Dopo ch’ebbe assunto verso la fine del Settecento il profilo di una vera e propria banca si serbò l’aulica nomenclatura. E si seguitò fino a qualche anno fa a chiamare deputazione amministratrice il Cda e provveditore chi avrebbe dovuto sfoggiare il titolo di Ad. Se il Monte allunga la sua secolare ombra sulla Spa e la Fondazione si è resa operativa per le erogazione sociali e culturali del territorio, questo passaggio epocale non è stato avvertito in tutta la sua profondità. L’abuso dell’impronunciabile acronimo Mps suscitò mugugni: «Questo ‘ps’ mi sa di pubblica sicurezza, per me il Monte resta il Monte!».

Ora che si sono diffuse le voci di una trasmigrazione del marchio Mps o in ambiti spaziali limitati o accanto al Mediocredito centrale sono accresciuti i timori che venga assottigliato di parecchie unità l’apparato direzionale di stanza a Siena: «Ci vogliono comprare perfino il marchio». I simboli trascinano o cancellano ciò che nobilitavano, l’araldica di una città sgomenta e disorientata ma decisa a non arrendersi del tutto.
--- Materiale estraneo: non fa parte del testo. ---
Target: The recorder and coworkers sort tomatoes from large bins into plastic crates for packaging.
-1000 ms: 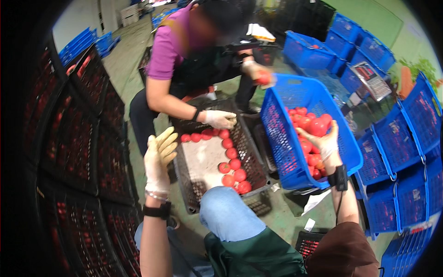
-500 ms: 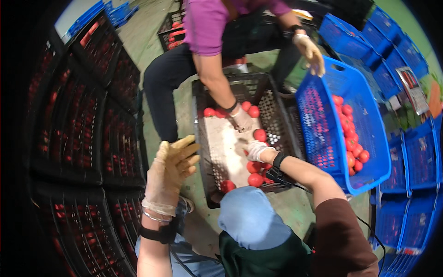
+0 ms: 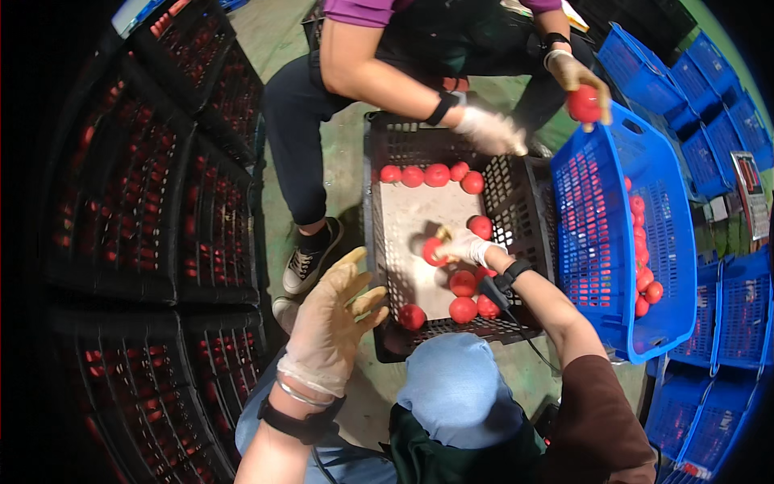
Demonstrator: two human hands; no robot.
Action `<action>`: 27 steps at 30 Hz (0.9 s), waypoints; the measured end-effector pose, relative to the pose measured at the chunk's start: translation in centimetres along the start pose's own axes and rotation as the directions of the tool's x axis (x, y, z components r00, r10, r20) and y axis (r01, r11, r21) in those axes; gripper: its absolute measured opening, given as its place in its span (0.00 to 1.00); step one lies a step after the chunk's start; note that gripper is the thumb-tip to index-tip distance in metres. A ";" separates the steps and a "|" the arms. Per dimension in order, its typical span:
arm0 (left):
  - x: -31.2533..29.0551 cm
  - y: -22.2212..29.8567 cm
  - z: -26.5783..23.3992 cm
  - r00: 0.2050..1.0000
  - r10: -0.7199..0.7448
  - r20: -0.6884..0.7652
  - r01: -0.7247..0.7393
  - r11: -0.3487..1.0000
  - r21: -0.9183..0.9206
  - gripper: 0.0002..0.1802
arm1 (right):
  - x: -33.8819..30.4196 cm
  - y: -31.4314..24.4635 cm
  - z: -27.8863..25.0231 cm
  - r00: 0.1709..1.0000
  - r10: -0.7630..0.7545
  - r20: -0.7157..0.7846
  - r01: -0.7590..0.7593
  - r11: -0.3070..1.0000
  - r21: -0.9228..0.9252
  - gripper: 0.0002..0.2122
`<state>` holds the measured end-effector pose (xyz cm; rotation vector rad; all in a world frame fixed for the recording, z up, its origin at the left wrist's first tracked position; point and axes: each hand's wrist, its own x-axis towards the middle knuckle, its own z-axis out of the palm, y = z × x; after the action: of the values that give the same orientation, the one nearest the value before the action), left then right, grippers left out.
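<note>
My right hand [image 3: 468, 246], in a pale glove, reaches into a black plastic crate [image 3: 373, 242] and grips a tomato [image 3: 434, 252] just above its light-coloured bottom. Beside that hand, several red tomatoes [image 3: 462, 310] lie along the crate's right and near sides. Another row of tomatoes [image 3: 437, 175] lines the far side. My left hand [image 3: 334, 323], gloved too, hovers outside the crate's near left side with fingers apart and nothing in it. Across from me, a co-worker's gloved hand [image 3: 493, 131] passes over the crate, and their other hand [image 3: 574, 74] holds a tomato [image 3: 584, 105].
A tilted blue crate [image 3: 621, 323] with tomatoes [image 3: 645, 278] stands right of the black one. Stacked black crates [image 3: 181, 298] of red produce wall off the left. More blue crates [image 3: 697, 315] stand at the right. A rounded light blue cloth shape [image 3: 451, 379] is close below.
A tomato now shows plainly in my right hand. The co-worker's one hand has lifted out of the black crate; their other hand now holds a tomato. My view has shifted slightly.
</note>
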<state>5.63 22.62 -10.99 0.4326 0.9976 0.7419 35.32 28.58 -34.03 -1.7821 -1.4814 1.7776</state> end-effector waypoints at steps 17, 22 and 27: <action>0.5 1.4 0.2 0.963 -0.094 0.252 0.189 0.904 -0.383 0.33 | -1.3 5.2 5.6 0.892 0.143 0.429 0.406 0.166 -0.899 0.35; 0.4 1.5 0.1 0.983 -0.091 0.162 0.142 0.931 -0.337 0.31 | -0.9 5.5 6.0 0.907 0.153 0.391 0.358 0.205 -0.911 0.36; 0.2 1.7 -0.1 0.985 -0.059 0.163 0.116 0.923 -0.366 0.32 | -1.4 5.3 7.0 0.902 0.208 0.379 0.377 0.052 -0.925 0.36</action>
<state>4.99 23.97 -10.07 0.1062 0.7083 0.7865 32.29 21.77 -38.82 -1.4703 -3.6050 0.8567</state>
E qui s’innesta il tema dell’altro simbolo, quello che il centrosinistra ha inventato per la campagna elettorale già iniziata. «Il Pd che fine ha fatto? Hanno paura che quel simbolo faccia perdere voti dopo tanti errori fatti». Non si tratta di un capriccio. Se i nomi devono rispecchiare ciò che effettivamente rappresentano, il disco rosso della lista di Letta evidenzia un’operazione verità. Più che di una strutturata coalizione, il segretario del Pd dovrà declinare un discorso che inviti alla confluenza non solo gli appartenenti al suo partito ma quanti condividono le idee di elettori e elettrici che si riconoscono in esigenze comuni. Italia Viva dice a denti stretti di fornire il suo sostegno. I pentastellati non avevano in animo di presentarsi. I comunisti avevano escluso di puntare su una vana candidatura solitaria. Sicché a sinistra si avrà solo Potere al popolo col suo smilzo gruzzolo di aderenti. Sarà una corsa a due ruote. Da un lato l’antico scudo del Monte, dall’altro il cerchio col nome di Letta: un Monte, avrebbero detto secoli fa.